Tuesday, November 6, 2007

New package and domain names

I've been spending a bit of time working on the package layout of Impala classes. While the project is still at an early stage, it makes sense to try to get this right.

The first thing to do was to change the root package name. I've had to do this after moving the code from to Google code. The Impala root package is now org.impalaframework. It would have been nice to use org.impala, but I'm politely sticking to the convention that you should own the domain that you use (yes, I have actually bought the domain org.impalaframework!). I certainly didn't want to use com.googlecode; if I need to move the project again, then I don't want to have to do another root package rename. org.impalaframework is a bit wordy, but it at least there is a precedent in the form of the root package names used for Spring: org.springframework. Hope this doesn't make me too much of a copycat.

All this being said, the convention that you should to use a package name which corresponds to a domain name that you own kinda sucks. Of course, this is only a convention, and you can choose to ignore it. I may choose to do so, but for now, I'm more interested in getting the structure of the packages and classes right. That means getting the names of classes and packages right, getting their locations correct and eliminating package cycles. This process should settle down soon. It will need to before I'm ready to do the first public release.

Monday, October 22, 2007

Grails Exchange

Last month I did a talk on behalf of the Java Web User Group (JavaWUG) at the Grails Exchange. Unfortunately, I did not go to the full conference but it was nice to pop in and attend a couple of the evening sessions, do my bit, and join in for a beer and chat aftewards.

The thrust of my talk was on embedding Grails into Java applications. Grails is a full-stack framework, which aims to solve an overlapping set of problems to Impala. I feel lured towards Groovy, but every time I get put off by my perception that Groovy is too slow. I'm not talking about execution speed, more compile speed.

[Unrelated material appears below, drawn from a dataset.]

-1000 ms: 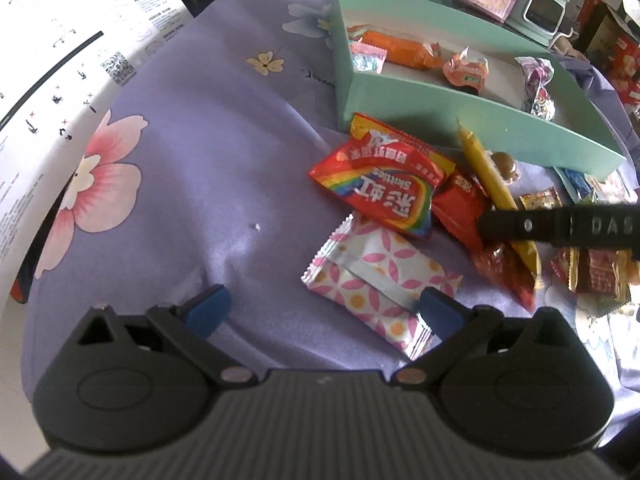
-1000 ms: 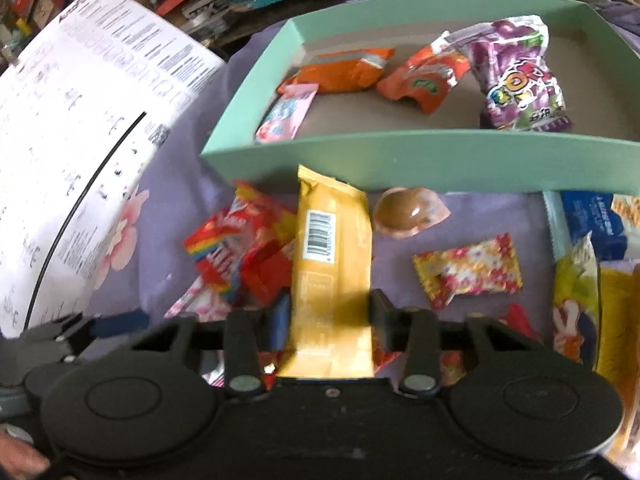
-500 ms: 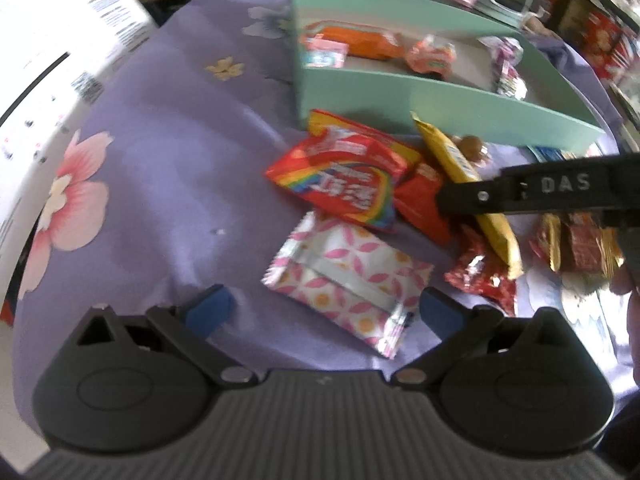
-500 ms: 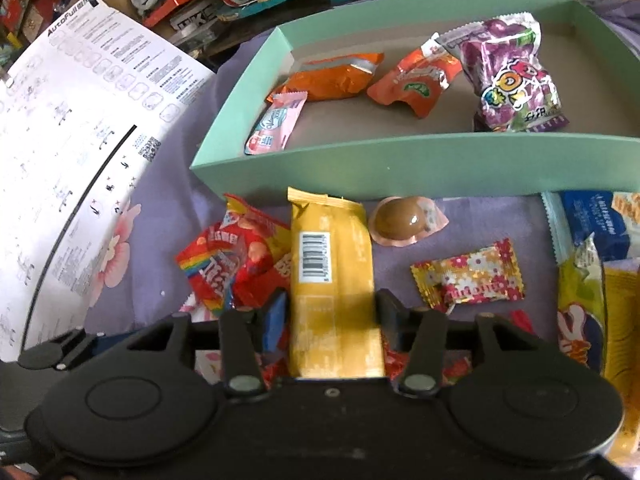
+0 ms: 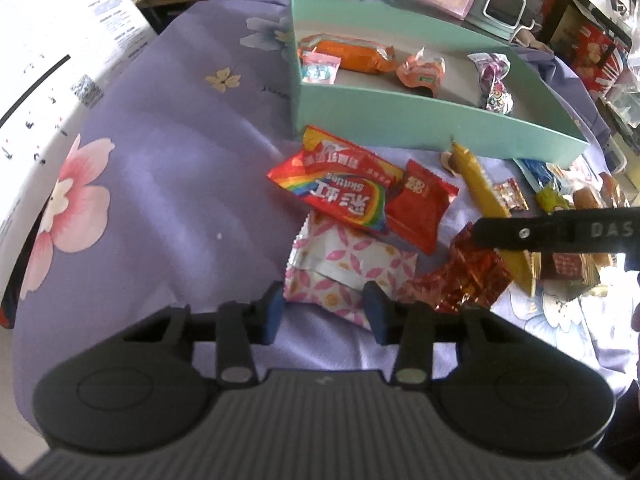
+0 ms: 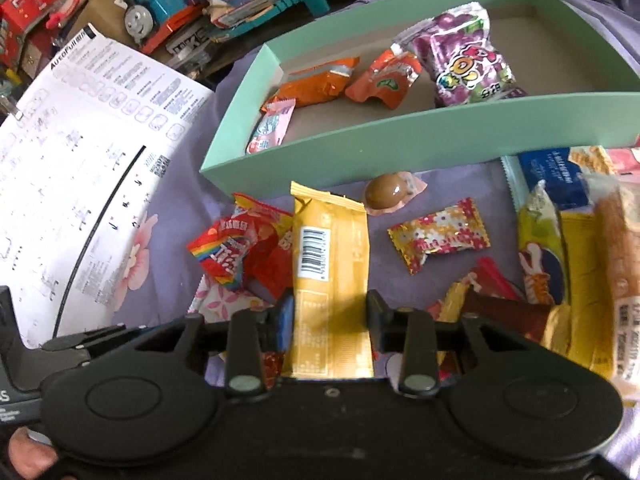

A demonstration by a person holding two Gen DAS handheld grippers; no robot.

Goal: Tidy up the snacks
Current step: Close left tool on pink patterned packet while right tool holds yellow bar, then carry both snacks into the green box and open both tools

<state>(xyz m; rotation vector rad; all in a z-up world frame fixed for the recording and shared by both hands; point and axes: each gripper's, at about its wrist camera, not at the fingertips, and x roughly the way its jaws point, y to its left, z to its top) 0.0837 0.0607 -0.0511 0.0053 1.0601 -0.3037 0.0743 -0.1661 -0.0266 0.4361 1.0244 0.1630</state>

Anyway, there could be a nice synergy with Impala and Grails - Impala for a standard Spring-based back end, and Grails for the front end. That's certainly a part of the reason for my interest in embedding Grails in a typical Java application.

Impala, of course, works out of the box with Spring MVC, but it would be great to get integration going with other frameworks. One of the key requirements for a web framework integration with Impala is that the web application is itself dynamically reloadable. Of course, you could integrate Impala with any statically reloading web application, but it seems a bit pointless having dynamically reloadable back-end functionality while still having to restart the application every time you want to make a change to one of your presentation classes. Grails seems to fit the dynamic reloadable requirement quite well. However, unpicking it's functionality so that you can reuse it outside of the Grails environment is not trivial.

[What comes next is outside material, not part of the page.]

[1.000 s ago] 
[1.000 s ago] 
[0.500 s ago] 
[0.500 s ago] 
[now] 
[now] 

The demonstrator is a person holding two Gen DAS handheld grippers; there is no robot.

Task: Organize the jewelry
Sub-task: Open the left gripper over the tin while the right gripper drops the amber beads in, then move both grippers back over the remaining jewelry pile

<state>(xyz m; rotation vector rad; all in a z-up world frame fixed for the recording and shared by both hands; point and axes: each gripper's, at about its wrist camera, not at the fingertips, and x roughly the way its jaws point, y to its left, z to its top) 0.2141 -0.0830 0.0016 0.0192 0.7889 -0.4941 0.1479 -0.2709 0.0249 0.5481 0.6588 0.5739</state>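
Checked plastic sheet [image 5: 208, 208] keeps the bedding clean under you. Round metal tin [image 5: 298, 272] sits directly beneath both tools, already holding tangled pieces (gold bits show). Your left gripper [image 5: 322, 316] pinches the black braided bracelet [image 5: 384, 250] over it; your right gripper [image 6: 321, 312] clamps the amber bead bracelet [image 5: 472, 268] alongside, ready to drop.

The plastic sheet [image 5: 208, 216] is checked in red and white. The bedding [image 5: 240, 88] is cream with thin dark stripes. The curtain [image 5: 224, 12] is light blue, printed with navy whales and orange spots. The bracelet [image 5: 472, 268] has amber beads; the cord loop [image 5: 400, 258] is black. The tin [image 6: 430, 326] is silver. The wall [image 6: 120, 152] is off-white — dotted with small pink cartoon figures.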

Here's some code which goes part of the way to achieving this task.

public static void main(String[] args) throws IOException {
MetaClassRegistry registry = GroovySystem.getMetaClassRegistry();

if (!(registry.getMetaClassCreationHandler()
instanceof ExpandoMetaClassCreationHandle))
registry.setMetaClassCreationHandle(new ExpandoMetaClassCreationHandle());

FileSystemXmlApplicationContext cpc =
new FileSystemXmlApplicationContext("web-app/WEB-INF/grails-context.xml");
DefaultRuntimeSpringConfiguration springConfig =
new DefaultRuntimeSpringConfiguration(cpc);

GrailsApplication application = (GrailsApplication) cpc.getBean("grailsApplication");
application.registerArtefactHandler(new ControllerArtefactHandler());
application.registerArtefactHandler(new TagLibArtefactHandler());
application.registerArtefactHandler(new DomainClassArtefactHandler());

application.getConfig().put("plugin.includes", "filter, controllers, taglib");

DefaultGrailsPluginManager pluginManager =
new DefaultGrailsPluginManager(new Class[] {}, application);

WebApplicationContext context = springConfig.getUnrefreshedApplicationContext();


WebApplicationContext ctx = springConfig.getApplicationContext();


Note that this code will fire up Grails, load its web-specific plugins. The trick now is to get the rest of the environment working, so that a full Grails web application can slot neatly into Impala's environment. Something I'll be trying in the next few weeks.

Thursday, October 4, 2007

Impala moved to Google code

I've just moved Impala from to Google code.

Here's the new link:

Here's why.

I originally set Impala up with because I wanted project hosting which would be simpler, quicker and easier to maintain than Sourceforge, where I had previously hosted projects. On the whole things did work out that way, but there are a few things about that I don't like.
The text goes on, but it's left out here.